Jill went to the checkout desk, then left the library and returned to the Ford. She headed for the Park Street bridge that led over the estuary separating Alameda from Oakland, and made her way to the Bay Bridge. She stopped in a line of traffic and when her turn came, she paid the toll taker a quarter. Accelerating, she moved forward, driving over the cantilevered portion of the bridge. Ahead was the tunnel that bored through Yerba Buena Island. This was a natural island jutting from the bay. To the right, on the north side of the bridge was the flat expanse known as Treasure Island. It had been built by filling the land on what had once been called Yerba Buena shoals, a rocky shipping hazard. Landfill constructed the island in the mid-Thirties and it was the site of the 1939-1940 World’s Fair. After that, plans had been in the works for an airport, but the war intervened. In 1942 the island became a Navy base and there were still Navy facilities located on the island.
The tunnel loomed ahead. Jill drove through it, coming out on the suspension section of the bridge. Below, and to her right,
she saw the impressive Beaux-Arts Ferry Building. Now in San Francisco, Jill took an exit and descended onto the city streets, driving through midday traffic until she reached her destination. She angled the Ford into a parking space on New Montgomery Street. As she got out of the car, a streetcar rumbled by on Market Street. A group of sailors walked toward her, wearing their distinctive white uniforms and Dixie-cup hats. San Francisco was a Navy town. There must be ships in port down on the waterfront. As Jill passed the sailors, she heard a chorus of wolf whistles. She kept walking, then turned and entered the Palace Hotel, where she was to meet Tidsy.
Chapter Six
A ghost on the train?
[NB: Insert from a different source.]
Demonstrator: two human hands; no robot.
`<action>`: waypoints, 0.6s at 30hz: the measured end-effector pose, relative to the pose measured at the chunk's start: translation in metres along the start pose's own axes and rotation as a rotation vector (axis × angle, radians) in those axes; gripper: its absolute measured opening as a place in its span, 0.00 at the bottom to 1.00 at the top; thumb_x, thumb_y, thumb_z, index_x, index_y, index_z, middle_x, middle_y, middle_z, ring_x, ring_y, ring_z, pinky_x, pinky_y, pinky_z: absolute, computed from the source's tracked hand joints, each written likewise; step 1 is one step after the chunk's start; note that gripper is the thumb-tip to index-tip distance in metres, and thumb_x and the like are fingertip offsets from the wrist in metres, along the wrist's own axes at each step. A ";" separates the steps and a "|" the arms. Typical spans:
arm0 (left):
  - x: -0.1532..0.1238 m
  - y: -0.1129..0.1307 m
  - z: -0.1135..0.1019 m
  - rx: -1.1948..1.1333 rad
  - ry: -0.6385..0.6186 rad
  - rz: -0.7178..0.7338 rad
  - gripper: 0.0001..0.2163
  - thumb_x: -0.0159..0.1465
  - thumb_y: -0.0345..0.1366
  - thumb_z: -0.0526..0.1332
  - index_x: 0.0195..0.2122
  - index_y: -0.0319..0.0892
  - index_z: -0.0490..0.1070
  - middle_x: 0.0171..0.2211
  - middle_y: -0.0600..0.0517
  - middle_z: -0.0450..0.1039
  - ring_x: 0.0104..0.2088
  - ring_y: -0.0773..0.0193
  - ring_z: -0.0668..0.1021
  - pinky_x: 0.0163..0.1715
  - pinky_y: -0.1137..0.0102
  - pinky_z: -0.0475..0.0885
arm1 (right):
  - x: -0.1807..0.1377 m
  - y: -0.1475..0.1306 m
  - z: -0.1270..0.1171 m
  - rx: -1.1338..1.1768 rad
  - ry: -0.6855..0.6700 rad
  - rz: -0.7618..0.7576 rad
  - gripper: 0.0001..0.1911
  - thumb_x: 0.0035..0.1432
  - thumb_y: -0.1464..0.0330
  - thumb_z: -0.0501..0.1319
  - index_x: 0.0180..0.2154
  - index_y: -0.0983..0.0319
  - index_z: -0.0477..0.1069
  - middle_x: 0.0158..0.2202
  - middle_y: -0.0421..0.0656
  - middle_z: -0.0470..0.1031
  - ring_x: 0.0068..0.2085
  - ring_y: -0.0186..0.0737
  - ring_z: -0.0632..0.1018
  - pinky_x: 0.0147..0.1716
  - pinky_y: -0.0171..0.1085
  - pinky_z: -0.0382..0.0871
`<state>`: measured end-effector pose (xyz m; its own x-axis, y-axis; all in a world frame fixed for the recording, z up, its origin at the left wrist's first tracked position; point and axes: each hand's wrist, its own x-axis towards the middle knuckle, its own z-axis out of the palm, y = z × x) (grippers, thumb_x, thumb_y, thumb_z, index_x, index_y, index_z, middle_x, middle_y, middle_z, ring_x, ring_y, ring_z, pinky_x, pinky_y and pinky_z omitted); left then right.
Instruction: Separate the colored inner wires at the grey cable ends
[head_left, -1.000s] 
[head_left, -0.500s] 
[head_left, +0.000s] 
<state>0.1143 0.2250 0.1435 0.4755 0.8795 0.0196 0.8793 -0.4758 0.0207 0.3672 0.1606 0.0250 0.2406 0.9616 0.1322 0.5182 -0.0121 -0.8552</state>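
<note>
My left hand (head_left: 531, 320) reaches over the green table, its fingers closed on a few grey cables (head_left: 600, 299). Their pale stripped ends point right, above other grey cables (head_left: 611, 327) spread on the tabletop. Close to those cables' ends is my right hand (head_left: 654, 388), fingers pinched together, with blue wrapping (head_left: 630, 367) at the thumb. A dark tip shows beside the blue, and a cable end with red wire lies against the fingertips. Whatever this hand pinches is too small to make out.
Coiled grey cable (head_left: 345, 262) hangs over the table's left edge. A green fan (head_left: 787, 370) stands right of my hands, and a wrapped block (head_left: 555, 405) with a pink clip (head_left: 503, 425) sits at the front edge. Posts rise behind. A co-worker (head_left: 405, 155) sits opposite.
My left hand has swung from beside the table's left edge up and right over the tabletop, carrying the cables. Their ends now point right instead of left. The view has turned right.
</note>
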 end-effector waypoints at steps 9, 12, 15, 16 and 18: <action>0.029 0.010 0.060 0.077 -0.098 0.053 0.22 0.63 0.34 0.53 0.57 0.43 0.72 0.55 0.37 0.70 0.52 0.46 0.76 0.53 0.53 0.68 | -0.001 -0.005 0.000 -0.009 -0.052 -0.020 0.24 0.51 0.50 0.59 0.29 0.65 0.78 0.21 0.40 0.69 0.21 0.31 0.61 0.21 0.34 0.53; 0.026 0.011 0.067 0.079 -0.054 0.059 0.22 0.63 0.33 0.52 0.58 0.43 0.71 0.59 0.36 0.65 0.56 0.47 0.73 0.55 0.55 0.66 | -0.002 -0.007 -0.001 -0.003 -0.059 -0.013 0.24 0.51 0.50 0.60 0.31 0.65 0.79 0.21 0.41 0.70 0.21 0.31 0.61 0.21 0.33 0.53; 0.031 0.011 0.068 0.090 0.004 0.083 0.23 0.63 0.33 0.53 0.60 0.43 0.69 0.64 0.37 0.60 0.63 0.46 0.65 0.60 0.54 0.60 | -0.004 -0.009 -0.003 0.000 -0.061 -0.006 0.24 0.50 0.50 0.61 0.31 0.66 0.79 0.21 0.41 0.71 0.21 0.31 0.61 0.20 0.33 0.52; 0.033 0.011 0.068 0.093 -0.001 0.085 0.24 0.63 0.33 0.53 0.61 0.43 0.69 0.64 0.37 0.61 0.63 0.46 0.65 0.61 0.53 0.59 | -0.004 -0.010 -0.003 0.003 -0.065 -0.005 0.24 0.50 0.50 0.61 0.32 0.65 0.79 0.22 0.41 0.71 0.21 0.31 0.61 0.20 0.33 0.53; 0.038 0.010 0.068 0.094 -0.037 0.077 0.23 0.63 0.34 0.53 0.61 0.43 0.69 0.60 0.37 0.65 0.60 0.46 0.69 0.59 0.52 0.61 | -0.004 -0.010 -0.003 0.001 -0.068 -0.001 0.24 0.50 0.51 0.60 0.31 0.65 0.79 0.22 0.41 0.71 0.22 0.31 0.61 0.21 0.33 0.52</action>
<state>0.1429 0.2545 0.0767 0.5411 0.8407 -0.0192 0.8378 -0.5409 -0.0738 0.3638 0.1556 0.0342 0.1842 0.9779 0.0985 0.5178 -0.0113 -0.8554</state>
That’s a change from the usual run of passengers.” Mrs. Grace Tidsdale waved at the waiter, who hurried to their table. “Another scotch on the rocks, please.”
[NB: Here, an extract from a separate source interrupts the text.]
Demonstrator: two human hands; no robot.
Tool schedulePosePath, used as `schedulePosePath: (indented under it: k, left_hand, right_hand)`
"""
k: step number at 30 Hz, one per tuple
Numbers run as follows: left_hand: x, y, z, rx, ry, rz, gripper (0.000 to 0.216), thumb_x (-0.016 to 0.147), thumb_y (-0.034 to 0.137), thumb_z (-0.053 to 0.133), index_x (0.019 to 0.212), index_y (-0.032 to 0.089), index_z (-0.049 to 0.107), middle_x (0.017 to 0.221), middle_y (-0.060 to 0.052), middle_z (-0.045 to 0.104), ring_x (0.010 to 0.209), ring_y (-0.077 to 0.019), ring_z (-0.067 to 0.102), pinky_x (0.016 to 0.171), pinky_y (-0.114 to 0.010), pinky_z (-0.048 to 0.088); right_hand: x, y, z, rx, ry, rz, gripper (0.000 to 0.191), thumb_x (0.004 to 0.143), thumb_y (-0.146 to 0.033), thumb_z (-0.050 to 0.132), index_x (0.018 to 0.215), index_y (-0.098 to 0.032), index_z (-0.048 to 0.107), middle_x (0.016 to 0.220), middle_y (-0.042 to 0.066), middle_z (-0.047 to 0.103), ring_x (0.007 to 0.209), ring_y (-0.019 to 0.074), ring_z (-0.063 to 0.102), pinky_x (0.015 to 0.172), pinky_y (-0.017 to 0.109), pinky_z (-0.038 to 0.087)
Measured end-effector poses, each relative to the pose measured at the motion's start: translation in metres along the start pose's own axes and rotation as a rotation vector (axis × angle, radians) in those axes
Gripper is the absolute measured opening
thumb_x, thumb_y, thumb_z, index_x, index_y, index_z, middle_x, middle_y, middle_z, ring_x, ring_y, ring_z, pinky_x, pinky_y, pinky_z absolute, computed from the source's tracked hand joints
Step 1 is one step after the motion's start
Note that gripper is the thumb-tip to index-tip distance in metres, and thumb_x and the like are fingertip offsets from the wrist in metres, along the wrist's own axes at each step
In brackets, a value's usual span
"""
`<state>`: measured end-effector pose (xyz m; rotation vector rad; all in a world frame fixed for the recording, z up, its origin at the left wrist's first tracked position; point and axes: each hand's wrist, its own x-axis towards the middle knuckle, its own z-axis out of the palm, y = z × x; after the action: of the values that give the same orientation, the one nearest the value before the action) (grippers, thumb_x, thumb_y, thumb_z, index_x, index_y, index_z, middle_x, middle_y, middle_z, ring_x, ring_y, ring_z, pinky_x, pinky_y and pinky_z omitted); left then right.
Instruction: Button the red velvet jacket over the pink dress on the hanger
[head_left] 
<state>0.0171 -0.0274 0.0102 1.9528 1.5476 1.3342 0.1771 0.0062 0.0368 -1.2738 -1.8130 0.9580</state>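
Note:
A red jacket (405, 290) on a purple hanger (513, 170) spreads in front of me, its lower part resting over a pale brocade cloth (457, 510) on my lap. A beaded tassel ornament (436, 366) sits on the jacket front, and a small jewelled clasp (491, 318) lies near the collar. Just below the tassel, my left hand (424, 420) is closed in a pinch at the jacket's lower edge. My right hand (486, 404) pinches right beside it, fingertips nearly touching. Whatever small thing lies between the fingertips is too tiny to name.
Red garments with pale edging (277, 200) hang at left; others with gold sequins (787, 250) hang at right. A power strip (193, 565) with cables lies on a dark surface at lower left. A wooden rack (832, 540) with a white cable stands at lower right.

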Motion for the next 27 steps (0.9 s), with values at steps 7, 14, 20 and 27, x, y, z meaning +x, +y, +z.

They were having lunch in the opulent Garden Court, at the Palace Hotel on Market Street. The hotel had been built in 1909, rising from the ashes and debris of the 1875 original, which had been destroyed in the 1906 San Francisco earthquake and subsequent fire. The renowned opera singer Enrico Caruso had been staying at the hotel at the time of the quake and famously swore never to return to the City by the Bay. More recently, in 1923, President Warren G. Harding had died in an eighth-floor suite overlooking Market Street.
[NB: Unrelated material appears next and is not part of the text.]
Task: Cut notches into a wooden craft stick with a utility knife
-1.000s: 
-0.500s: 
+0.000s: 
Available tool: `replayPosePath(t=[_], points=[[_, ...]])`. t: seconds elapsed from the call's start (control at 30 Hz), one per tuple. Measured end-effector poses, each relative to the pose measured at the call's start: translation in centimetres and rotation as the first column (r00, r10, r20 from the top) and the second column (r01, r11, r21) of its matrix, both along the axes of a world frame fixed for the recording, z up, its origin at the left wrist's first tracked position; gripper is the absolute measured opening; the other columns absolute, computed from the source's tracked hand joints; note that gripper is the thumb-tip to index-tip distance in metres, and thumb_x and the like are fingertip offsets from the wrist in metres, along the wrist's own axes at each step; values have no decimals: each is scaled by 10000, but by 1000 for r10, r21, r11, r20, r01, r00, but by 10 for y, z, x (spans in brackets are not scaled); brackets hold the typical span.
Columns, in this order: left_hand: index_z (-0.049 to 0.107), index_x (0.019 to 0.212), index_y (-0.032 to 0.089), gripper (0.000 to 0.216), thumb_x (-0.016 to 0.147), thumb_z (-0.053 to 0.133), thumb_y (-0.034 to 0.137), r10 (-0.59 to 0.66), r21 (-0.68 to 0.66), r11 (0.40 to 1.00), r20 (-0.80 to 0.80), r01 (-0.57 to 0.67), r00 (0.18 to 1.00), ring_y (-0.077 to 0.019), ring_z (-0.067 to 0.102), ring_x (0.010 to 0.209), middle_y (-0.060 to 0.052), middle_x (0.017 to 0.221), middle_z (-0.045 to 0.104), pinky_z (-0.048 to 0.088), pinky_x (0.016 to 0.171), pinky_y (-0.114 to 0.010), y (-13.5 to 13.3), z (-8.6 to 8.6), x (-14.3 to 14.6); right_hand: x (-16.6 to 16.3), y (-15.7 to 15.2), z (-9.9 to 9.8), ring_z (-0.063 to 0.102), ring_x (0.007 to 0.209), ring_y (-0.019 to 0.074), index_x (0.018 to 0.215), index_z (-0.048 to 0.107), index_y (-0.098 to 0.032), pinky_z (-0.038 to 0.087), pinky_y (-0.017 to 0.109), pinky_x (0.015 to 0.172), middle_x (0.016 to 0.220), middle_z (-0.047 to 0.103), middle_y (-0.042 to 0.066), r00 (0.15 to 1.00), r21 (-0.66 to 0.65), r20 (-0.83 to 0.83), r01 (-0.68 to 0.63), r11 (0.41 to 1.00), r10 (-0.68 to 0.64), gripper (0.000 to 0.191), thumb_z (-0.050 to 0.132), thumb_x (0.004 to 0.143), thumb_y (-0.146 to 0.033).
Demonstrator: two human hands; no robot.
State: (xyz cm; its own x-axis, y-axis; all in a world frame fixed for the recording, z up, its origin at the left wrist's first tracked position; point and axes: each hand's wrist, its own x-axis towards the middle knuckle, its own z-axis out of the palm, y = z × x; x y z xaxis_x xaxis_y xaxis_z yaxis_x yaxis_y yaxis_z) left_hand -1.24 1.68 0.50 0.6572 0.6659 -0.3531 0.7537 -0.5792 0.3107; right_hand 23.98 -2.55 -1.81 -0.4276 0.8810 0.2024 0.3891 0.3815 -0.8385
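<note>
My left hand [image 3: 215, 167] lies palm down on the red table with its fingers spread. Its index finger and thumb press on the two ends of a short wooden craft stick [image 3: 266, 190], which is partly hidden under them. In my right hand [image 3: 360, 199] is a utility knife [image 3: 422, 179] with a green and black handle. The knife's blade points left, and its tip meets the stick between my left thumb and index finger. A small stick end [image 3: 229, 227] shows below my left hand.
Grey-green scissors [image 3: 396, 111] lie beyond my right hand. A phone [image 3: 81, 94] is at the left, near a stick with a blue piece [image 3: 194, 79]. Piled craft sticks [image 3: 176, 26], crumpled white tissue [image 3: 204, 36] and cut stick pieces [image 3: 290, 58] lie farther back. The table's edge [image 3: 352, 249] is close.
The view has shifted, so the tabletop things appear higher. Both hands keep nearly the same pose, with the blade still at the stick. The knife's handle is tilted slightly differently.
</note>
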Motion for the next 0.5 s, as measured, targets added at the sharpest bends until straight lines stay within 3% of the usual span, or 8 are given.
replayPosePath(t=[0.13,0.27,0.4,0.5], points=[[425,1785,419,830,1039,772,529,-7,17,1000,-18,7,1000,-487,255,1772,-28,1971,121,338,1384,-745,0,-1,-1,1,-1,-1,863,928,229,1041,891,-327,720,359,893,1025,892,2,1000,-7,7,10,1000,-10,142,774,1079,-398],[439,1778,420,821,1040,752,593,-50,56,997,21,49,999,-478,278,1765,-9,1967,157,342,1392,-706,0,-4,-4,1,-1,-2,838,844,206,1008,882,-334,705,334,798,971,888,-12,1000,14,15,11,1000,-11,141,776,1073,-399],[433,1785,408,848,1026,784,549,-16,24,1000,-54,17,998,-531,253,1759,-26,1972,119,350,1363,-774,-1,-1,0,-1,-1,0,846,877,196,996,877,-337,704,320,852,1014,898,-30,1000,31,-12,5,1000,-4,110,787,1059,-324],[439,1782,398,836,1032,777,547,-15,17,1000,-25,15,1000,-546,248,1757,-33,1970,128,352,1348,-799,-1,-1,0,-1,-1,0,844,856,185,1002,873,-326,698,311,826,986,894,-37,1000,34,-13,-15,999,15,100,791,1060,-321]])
When she had arrived at the hotel, Jill had detoured down the hall, so she could take a peek into the Pied Piper bar, which was just off the polished marble lobby near the hotel’s Market Street entrance. The bar was named after the large painting of the same name by artist Maxfield Parrish, based on the old tale of the Pied Piper of Hamelin. The painting showed the piper playing his seductive pipe, luring children away from the town.
Now she was seated in the opulent dining room. The Garden Court, with its high atrium glass ceiling, marble columns, oriental carpets and tables covered with crisp white cloths, was the height of San Francisco elegance. Woodrow Wilson had hosted a luncheon here in 1919, to drum up support for the Treaty of Versailles and the League of Nations.